Assignment>
Nothing after the line containing "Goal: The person" belongs in the answer; write out exactly every line from the start of the material up to it, including it.

(Beginning of Data provided)

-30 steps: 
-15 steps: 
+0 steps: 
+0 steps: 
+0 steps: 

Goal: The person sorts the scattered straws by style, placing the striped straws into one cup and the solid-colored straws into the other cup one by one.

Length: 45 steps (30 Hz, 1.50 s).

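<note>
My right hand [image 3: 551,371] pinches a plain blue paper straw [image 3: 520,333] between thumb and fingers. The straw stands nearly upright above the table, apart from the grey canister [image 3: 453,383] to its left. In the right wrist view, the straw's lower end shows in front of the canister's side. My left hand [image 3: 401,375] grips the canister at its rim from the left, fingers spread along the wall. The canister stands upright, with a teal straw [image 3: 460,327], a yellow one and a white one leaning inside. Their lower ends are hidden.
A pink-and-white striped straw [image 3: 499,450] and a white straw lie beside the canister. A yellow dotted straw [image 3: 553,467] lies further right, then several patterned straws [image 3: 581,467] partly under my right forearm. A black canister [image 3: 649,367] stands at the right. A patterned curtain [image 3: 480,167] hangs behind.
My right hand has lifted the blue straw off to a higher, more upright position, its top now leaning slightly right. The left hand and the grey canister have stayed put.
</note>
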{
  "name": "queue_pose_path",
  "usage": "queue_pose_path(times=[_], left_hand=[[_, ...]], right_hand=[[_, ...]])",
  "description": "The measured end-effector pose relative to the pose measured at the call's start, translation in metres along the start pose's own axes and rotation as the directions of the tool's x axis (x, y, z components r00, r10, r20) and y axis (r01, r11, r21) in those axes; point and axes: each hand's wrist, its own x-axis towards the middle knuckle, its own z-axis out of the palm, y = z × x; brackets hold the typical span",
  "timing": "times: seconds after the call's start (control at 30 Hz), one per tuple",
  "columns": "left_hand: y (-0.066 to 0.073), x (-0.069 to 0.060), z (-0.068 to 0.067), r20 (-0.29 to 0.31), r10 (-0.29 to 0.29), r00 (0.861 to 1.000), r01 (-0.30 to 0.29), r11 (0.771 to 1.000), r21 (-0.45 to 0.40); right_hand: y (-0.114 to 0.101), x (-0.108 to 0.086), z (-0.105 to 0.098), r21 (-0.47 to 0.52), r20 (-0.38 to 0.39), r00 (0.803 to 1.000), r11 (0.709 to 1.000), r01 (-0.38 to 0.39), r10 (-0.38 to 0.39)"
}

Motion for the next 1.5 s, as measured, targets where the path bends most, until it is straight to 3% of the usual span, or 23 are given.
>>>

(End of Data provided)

Output for this exercise>
-30 steps: 
-15 steps: 
+0 steps: 
+0 steps: 
+0 steps: 

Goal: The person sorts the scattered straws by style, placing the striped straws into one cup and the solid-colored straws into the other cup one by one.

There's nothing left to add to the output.